Sweeping up after the MLS weekend party (Week 19 edition), here are 10 things I found lying around:

1. For instant starter, just add water. For clubs battling through injury or feeling their way through congested schedules, nothing beats the versatile steady Eddie, the fellow who can hold the line at two or three spots, maybe even be a difference-maker at one of them.

Stop and study what unheralded rookie Geoff Cameron is doing right now for Houston, which suddenly has its stuff together and has carved out a four-game winning streak, including a 5-1-4 mark in its past 10 games (in both MLS and the SuperLiga).

Cameron was finishing classes at the University of Rhode Island this time last year, soon to become the 42nd-overall MLS draft pick, the final selection of Round 3 -- a province that rarely portends future MLS starter status.

But the 6-foot-3 former midfielder has started six MLS matches and all four Dynamo SuperLiga contests. More impressively, he has lined up as a forward, an outside midfielder and lately as Bobby Boswell's partner in the middle of the league champ's depleted back line. And Cameron looks right at home there.

Houston needs a few players, unsung and otherwise, rising to the moment. The Dynamo just finished their 29th competitive match this year (with half of 'em in the South Texas sauna). We hear about fixture congestion around the world. Well, a few MLS teams could speak on the subject now; Houston, for instance, could easily reach the 50-game plateau this year.

 

Rookie Geoff Cameron has been a huge surprise for the Dynamo.

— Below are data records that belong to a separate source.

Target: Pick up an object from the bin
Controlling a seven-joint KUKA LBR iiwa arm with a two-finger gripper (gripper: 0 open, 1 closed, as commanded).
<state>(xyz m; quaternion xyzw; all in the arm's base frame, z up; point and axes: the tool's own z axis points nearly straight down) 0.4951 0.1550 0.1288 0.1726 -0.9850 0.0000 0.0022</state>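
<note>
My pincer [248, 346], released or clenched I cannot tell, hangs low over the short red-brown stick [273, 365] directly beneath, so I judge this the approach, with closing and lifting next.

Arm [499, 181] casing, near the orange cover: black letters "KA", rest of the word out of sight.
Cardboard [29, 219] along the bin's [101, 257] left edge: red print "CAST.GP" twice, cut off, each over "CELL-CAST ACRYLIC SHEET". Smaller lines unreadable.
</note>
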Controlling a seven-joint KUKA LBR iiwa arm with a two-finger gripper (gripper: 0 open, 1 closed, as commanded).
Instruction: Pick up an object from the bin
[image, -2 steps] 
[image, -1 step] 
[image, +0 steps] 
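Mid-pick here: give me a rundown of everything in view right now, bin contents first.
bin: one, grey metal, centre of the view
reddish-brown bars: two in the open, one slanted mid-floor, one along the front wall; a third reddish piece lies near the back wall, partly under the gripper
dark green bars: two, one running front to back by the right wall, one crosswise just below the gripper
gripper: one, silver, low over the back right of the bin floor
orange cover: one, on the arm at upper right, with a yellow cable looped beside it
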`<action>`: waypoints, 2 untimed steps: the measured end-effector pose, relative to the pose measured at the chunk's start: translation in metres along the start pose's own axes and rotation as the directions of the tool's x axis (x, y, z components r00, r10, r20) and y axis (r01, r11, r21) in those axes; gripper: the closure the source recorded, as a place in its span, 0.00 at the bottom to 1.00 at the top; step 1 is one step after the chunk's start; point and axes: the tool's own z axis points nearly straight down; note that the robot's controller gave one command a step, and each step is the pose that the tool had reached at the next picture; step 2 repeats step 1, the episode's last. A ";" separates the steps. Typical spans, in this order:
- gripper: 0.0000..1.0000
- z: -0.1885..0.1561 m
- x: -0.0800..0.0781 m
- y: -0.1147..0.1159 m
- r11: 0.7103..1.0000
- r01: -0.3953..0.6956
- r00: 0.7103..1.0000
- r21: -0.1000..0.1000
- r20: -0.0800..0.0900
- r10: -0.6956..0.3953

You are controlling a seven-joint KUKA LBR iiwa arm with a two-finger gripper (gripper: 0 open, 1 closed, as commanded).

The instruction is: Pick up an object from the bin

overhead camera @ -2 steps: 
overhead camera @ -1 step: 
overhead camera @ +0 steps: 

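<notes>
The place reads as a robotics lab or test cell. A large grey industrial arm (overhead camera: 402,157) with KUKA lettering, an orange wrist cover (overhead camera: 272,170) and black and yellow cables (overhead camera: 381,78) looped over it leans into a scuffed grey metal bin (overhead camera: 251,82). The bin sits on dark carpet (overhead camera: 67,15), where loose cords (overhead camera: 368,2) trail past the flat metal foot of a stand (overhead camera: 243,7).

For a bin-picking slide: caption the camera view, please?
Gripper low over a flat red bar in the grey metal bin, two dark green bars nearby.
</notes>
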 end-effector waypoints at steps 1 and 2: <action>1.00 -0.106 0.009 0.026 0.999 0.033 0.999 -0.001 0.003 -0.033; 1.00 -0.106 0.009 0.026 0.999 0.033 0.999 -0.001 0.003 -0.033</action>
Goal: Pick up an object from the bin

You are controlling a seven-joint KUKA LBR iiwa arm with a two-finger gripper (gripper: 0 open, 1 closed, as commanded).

2. Just because we haven't done this in a while, and because it's so much fun. MLS matches that don't involve the Galaxy average 2.4 goals through Week 19. Matches involving the offensively charged and defensively challenged Galaxy average 4.1 goals, including Sunday's 3-2 loss at San Jose.

3. More fun with stats. Here's the home record for the four clubs that play their matches on artificial turf (Red Bull, New England, Toronto and Real Salt Lake): 19-4-14.

And one more: Average attendance in five weekend matches, which included no high-wattage doubleheaders or evenings tricked up with huge concerts or fancy firework shows: a solid 20,182.

4. That guy's still playing? I'm not sure what it says about the state of MLS goalkeeping when Zach Thornton, 34 years old and looking at least 34 pounds overweight, can land on a roster and immediately start for a team in the middle of the Western muddle.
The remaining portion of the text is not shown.